Of the nearly 10 million jobs that have been eliminated by the pandemic, 40% have been in restaurants, bars, hotels, arts, and entertainment. Retailers have lost nearly 400,000 jobs and many low-paying health care workers, such as nursing home attendants and home health care aides, have also been laid off.

On average, restaurant workers make just below $13 an hour, according to Labor Department data. Retail cashier pay is about the same. That’s less than half the economy-wide average of nearly $30 an hour.

“It tells the story of an economy that has really tanked for the most vulnerable,” said Elise Gould, an economist at the liberal Economic Policy Institute. “It’s shocking how small a dent that has made in the aggregate.”

The figures also underscore the unusually accelerated nature of this recession. . . . “This is one of the worst recessions we’ve ever had — compressed into one-tenth of the time that a normal recession would take,” said Ernie Tedeschi, policy economist at the investment bank Evercore ISI. . . .

The recovery in wages and salaries helps explain why some states haven’t suffered as sharp a drop in tax revenue as many had feared. That is especially true for states that rely on progressive taxes that fall more heavily on the rich. California, for example, said last month that it has a $15 billion budget surplus. Yet many cities are still struggling, and local transit agencies, such as New York City’s subway, have been hammered by the pandemic.

The wage and salary data also helps explain the steady gains in the stock market, which have been led by high-tech companies whose products are being heavily purchased and used by higher-income Americans . . .

This week, the New York Fed released research that underscored how focused the job losses have been.
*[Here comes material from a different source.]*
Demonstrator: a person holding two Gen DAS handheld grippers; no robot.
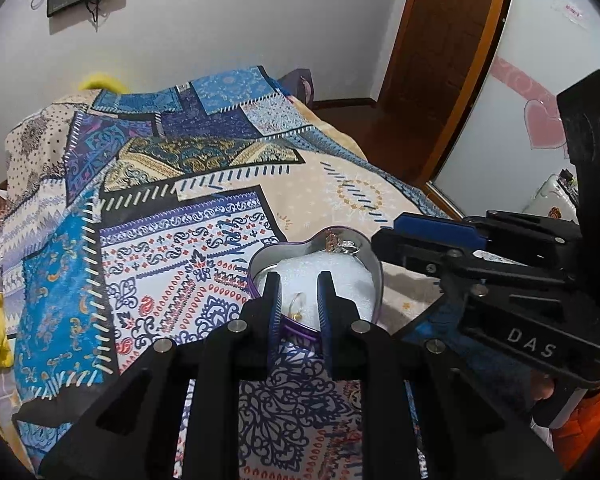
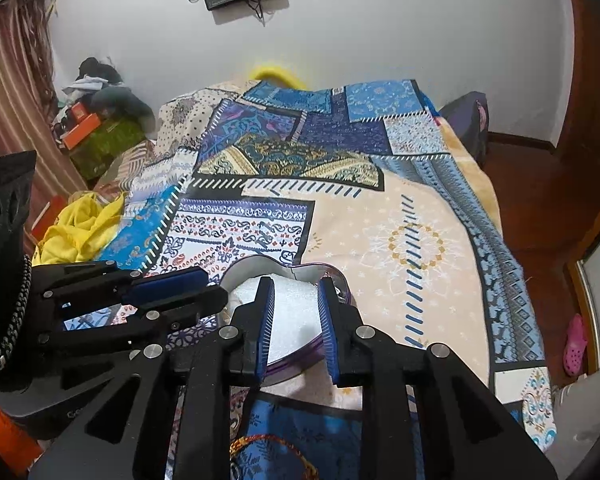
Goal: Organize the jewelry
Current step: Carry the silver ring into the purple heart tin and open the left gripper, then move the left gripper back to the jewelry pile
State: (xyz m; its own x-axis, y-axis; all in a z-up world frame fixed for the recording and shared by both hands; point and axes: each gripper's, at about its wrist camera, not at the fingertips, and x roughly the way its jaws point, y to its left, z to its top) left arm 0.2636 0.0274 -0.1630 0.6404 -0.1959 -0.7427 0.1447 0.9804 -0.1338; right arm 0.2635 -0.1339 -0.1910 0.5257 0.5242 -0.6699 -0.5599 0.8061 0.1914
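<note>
**Steadying a heart-shaped tin while the jewelry goes in**

Sitting on the patterned bedspread (image 1: 228, 184) near the bed's front edge, the heart-shaped tin (image 1: 374, 268) lies open with a white foam pad (image 1: 340, 276) filling it. A small cluster of jewelry (image 1: 342, 245), gold and silver, rests on the foam at the tin's far lobe, and one thin hoop earring (image 1: 297, 305) lies near the pointed end. The foam probably keeps small pieces from sliding and tangling.

The left tongs (image 1: 298, 304) reach over the near rim, fingers a small way apart, with the hoop earring in the gap between them; whether the pads actually pinch it I cannot tell. Likely they are either setting it down or about to lift it.

The right tongs (image 2: 296, 320) come in from the other side, over the foam and the tin's wall (image 2: 256, 265). Their fingers also stand slightly apart and nothing is visibly held between them. Placed there, they seem ready to brace the light tin so it does not skid on the soft bed.

Yellow cloth (image 2: 80, 228) lies off at the bed's left.
</note>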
For people making less than $30,000 a year, employment has fallen 14% as of December. For those earning more than $85,000, it has actually risen slightly. For those in-between, employment has fallen 4%. . . .

Some companies have cut wages in this recession, but on the whole the many millions of Americans fortunate enough to keep their jobs have generally received pay raises at largely pre-recession rates. . . .

Unquote.

Another group that must have done relatively well is people who are retired. Social Security payments and pensions have stayed where they were and investment returns have generally been very good.

A Suggestion for Fixing America

Two professors writing for Foreign Policy see a way to simultaneously repair our country’s politics and economics (I’ve left out some of their analysis). Whether or not it succeeded, it wouldn’t hurt:

According to the Brookings Institution, Biden won 509 counties to [the other guy’s] 2,547—that’s over five times as many won by [the Republican]. But here’s the kicker. Biden’s counties constitute 71 percent of the country’s Gross Domestic Product, [the loser’s] less than 30 percent. Surely we must somehow factor this into how we think about why people vote the way they do? How does growth, or the lack thereof, determine elections?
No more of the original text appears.